What is required
Each line below needs to be printed again exactly.

Supplied information

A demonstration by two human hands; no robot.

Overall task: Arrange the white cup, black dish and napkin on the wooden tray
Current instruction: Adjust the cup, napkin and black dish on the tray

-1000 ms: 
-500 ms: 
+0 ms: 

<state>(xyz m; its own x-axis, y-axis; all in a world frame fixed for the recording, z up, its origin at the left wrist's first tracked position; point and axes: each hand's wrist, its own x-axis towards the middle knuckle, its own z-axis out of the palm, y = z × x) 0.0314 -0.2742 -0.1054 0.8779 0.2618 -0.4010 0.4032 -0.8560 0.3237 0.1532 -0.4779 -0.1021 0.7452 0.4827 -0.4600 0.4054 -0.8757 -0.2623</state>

Solution for this task
A demonstration by two human hands; no robot.

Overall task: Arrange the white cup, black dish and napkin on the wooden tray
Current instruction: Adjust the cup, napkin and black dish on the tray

-1000 ms: 
-500 ms: 
+0 ms: 

<state>(xyz m; its own x-axis, y-axis; all in a world frame fixed for the recording, z up, its origin at the left wrist's first tracked position; point and axes: each hand's wrist, its own x-axis towards the middle knuckle, its own z-axis out of the palm, y = z × x) 0.0314 -0.2742 -0.1054 0.8779 0.2618 -0.4010 0.4032 -0.8560 0.3237 0.1532 -0.4779 -0.1021 0.7452 0.4827 -0.4600 0.4054 -0.8757 -0.2623</state>

There is nothing further to the answer.